◆ **Action item**:
Give back the full data, retyped precisely.

[Start of section]

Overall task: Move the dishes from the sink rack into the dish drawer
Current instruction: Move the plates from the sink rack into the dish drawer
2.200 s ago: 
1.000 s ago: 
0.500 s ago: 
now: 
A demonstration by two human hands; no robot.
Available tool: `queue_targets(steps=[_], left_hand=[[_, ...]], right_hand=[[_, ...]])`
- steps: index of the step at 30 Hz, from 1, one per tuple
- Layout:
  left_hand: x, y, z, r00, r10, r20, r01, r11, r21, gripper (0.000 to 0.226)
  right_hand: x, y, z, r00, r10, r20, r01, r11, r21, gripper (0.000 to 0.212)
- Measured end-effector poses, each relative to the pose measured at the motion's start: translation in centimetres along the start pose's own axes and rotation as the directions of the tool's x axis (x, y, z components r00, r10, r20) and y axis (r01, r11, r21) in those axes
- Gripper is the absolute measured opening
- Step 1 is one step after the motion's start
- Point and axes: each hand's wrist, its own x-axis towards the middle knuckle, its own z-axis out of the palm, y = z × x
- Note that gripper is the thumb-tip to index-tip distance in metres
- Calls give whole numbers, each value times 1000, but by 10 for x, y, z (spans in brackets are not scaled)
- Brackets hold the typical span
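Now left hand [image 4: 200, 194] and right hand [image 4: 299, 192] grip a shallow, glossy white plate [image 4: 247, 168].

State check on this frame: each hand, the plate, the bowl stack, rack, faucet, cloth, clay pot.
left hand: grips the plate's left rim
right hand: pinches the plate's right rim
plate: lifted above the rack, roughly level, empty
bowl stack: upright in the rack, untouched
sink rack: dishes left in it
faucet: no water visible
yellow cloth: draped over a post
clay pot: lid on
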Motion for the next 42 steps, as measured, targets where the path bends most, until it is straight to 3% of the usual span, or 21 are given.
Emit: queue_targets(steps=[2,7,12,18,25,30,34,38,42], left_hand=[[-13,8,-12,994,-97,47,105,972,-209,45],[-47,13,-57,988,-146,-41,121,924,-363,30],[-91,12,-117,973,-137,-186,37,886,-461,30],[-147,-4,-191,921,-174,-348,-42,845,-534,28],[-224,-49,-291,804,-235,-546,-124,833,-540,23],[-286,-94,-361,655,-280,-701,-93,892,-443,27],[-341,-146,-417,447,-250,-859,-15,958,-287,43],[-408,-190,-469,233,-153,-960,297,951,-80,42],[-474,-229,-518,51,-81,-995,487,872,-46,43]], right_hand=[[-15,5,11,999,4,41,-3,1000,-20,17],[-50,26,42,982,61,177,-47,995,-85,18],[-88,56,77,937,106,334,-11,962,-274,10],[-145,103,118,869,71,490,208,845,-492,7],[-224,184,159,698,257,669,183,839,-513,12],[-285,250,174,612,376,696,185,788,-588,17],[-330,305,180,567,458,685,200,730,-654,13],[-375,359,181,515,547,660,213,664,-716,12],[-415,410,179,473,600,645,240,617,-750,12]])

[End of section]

◆ **Solution**:
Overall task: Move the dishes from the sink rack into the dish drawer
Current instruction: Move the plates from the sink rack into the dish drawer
2.200 s ago: 
1.000 s ago: 
0.500 s ago: 
now: 
A demonstration by two human hands; no robot.
Available tool: `queue_targets(steps=[_], left_hand=[[_, ...]], right_hand=[[_, ...]])`
- steps: index of the step at 30 Hz, from 1, one per tuple
- Layout:
  left_hand: x, y, z, r00, r10, r20, r01, r11, r21, gripper (0.000 to 0.226)
  right_hand: x, y, z, r00, r10, r20, r01, r11, r21, gripper (0.000 to 0.212)
- Measured end-effector poses, each relative to the pose measured at the motion's start: translation in centimetres along the start pose's own axes and rotation as the directions of the tool's x axis (x, y, z components r00, r10, r20) and y axis (r01, r11, r21) in those axes
- Gripper is the absolute measured opening
- Step 1 is one step after the motion's start
- Point and axes: each hand's wrist, its own x-axis towards the middle knuckle, its own z-axis out of the palm, y = z × x
- Note that gripper is the thumb-tip to index-tip distance in metres
- Calls give whole numbers, each value times 1000, but by 10 for x, y, z (spans in brackets are not scaled)
- Brackets hold the typical span
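Now left hand [image 4: 200, 194] and right hand [image 4: 299, 192] grip a shallow, glossy white plate [image 4: 247, 168].

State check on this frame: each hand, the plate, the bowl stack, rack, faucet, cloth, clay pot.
left hand: grips the plate's left rim
right hand: pinches the plate's right rim
plate: lifted above the rack, roughly level, empty
bowl stack: upright in the rack, untouched
sink rack: dishes left in it
faucet: no water visible
yellow cloth: draped over a post
clay pot: lid on
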Motion for the next 42 steps, as measured, targets where the path bends most, until it is straight to 3% of the usual span, or 21 are given.
Emit: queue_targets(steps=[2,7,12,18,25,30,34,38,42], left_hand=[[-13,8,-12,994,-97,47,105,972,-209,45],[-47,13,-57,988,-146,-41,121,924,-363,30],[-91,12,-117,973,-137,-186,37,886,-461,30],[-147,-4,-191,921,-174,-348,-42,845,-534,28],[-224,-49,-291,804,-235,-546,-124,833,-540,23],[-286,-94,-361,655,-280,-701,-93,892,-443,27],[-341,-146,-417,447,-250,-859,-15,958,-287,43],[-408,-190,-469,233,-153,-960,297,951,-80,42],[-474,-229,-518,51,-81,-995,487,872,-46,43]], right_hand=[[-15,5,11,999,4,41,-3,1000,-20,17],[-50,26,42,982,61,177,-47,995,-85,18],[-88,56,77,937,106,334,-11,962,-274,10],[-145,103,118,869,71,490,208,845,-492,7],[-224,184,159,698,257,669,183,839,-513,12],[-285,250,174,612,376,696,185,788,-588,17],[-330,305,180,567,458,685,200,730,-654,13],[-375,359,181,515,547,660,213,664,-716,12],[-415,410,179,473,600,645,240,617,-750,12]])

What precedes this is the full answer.